Task prompt: Please return each line of the listing exactly as given.

Source material:
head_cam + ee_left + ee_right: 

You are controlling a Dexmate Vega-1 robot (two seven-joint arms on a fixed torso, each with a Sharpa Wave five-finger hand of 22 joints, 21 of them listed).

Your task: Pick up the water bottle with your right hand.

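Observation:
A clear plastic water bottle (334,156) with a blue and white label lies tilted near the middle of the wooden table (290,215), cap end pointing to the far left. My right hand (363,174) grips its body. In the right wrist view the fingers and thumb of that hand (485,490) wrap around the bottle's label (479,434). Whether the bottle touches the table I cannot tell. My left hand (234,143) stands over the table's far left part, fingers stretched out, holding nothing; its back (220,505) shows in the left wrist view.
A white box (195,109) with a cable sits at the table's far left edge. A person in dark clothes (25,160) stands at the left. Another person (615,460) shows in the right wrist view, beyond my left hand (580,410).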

Your response:
head_cam + ee_left + ee_right: 

You are controlling a Dexmate Vega-1 robot (two seven-joint arms on a fixed torso, each with a Sharpa Wave five-finger hand of 22 joints, 21 of them listed).

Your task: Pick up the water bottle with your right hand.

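Observation:
A clear plastic water bottle (334,156) with a blue and white label lies tilted near the middle of the wooden table (290,215), cap end pointing to the far left. My right hand (363,174) grips its body. In the right wrist view the fingers and thumb of that hand (485,490) wrap around the bottle's label (479,434). Whether the bottle touches the table I cannot tell. My left hand (234,143) stands over the table's far left part, fingers stretched out, holding nothing; its back (220,505) shows in the left wrist view.
A white box (195,109) with a cable sits at the table's far left edge. A person in dark clothes (25,160) stands at the left. Another person (615,460) shows in the right wrist view, beyond my left hand (580,410).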

With that, the exercise is complete.